The G7 finance ministers and central bank governors have met and agreed to work towards common principles for state-backed digital currencies and publish their conclusions this year. They said these digital currencies “could act as both a liquid, safe settlement asset and as an anchor for the payments system.”
G7 Setting Common Rules for Central Bank Digital Currencies
The G7 finance ministers met in London on June 4-5, the first face-to-face meeting of finance chiefs since the G20 finance leaders met in Saudi Arabia in February last year. The meeting followed the one held virtually on May 28 where the G7 finance ministers and central bank governors attended. The G7 comprises the U.S., U.K., Japan, Germany, France, Italy, and Canada.

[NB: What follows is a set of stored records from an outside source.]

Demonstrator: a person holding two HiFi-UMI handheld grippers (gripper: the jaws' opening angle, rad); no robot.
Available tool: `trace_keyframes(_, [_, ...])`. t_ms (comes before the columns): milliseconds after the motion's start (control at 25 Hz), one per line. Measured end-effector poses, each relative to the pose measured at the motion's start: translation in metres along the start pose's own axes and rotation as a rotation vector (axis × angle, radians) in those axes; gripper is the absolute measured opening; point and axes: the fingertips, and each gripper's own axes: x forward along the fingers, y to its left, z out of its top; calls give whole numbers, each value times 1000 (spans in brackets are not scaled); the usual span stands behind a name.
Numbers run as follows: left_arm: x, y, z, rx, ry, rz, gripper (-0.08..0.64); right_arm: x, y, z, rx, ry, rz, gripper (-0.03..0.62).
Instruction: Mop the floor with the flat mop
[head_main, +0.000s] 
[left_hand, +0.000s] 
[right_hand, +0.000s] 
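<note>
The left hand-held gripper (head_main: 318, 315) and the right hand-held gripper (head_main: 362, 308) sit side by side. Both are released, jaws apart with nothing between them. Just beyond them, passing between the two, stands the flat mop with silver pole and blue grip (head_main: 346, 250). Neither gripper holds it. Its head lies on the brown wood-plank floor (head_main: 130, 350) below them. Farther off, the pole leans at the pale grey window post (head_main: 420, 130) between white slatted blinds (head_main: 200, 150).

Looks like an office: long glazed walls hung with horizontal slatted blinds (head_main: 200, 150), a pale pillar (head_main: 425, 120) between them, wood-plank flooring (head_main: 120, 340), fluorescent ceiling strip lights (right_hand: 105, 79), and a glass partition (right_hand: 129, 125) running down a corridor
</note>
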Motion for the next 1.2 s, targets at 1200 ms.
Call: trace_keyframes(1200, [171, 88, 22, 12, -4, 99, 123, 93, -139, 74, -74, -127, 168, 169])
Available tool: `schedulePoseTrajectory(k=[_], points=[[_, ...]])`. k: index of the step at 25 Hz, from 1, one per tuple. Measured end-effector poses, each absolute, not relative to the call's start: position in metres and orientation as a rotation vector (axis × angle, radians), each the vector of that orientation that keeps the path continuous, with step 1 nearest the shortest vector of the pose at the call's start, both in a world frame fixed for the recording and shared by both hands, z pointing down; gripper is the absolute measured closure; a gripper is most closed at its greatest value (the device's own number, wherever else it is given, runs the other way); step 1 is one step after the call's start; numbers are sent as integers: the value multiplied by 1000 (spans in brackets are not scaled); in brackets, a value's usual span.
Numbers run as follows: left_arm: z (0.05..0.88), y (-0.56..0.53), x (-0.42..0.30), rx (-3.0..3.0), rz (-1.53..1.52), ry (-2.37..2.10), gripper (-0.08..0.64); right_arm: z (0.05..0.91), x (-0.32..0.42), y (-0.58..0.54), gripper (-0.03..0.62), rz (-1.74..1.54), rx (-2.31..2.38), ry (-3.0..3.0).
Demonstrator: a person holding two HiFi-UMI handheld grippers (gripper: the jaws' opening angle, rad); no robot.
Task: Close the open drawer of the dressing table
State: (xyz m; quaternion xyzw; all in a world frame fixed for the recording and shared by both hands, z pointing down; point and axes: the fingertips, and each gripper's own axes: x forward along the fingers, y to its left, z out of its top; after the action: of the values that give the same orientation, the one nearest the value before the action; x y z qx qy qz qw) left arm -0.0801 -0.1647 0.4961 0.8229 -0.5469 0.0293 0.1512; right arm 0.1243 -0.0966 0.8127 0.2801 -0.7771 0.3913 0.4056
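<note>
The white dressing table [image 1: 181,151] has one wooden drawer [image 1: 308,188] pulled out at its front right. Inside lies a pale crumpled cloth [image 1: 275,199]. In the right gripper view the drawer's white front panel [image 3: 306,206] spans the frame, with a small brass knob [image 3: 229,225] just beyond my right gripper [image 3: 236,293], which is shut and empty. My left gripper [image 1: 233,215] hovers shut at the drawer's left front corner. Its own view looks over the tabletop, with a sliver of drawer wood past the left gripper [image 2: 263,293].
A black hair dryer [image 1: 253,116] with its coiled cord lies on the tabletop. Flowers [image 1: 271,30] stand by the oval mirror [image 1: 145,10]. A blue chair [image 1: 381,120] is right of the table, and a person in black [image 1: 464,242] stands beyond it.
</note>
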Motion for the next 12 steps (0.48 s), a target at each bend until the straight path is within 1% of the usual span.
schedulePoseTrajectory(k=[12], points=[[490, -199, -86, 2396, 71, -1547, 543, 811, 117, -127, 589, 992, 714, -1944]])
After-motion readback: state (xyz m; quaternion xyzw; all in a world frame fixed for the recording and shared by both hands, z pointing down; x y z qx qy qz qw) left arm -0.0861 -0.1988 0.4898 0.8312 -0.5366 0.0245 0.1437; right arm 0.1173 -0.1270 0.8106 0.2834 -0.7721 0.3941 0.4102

Among the topics they discussed was central bank digital currencies (CBDCs), according to the G7 Finance Ministers and Central Bank Governors Communiqué published Saturday.
“Innovation in digital money and payments has the potential to bring significant benefits but also raise public policy and regulatory issues,” the communiqué reads.
Noting that the G7 central banks “have been exploring the opportunities, challenges, as well as the monetary and financial stability implications of central bank digital currencies,” the finance leaders declared: “we commit to work together, as finance ministries and central banks, within our respective mandates, on their wider public policy implications.” They elaborated:
We note that any CBDCs, as a form of central bank money, could act as both a liquid, safe settlement asset and as an anchor for the payments system.
“Our objective is to ensure that CBDCs are grounded in long-standing public sector commitments to transparency, the rule of law, and sound economic governance,” they continued.
“CBDCs should be resilient and energy-efficient; support innovation, competition, inclusion, and could enhance cross-border payments; they should operate within appropriate privacy frameworks and minimise spillovers,” they added, emphasizing:
We will work towards common principles and publish conclusions later in the year.
The heads of the International Monetary Fund (IMF), World Bank Group, Organisation for Economic Cooperation and Development (OECD), Eurogroup, and Financial Stability Board (FSB) also participated in the G7 finance chiefs’ meetings.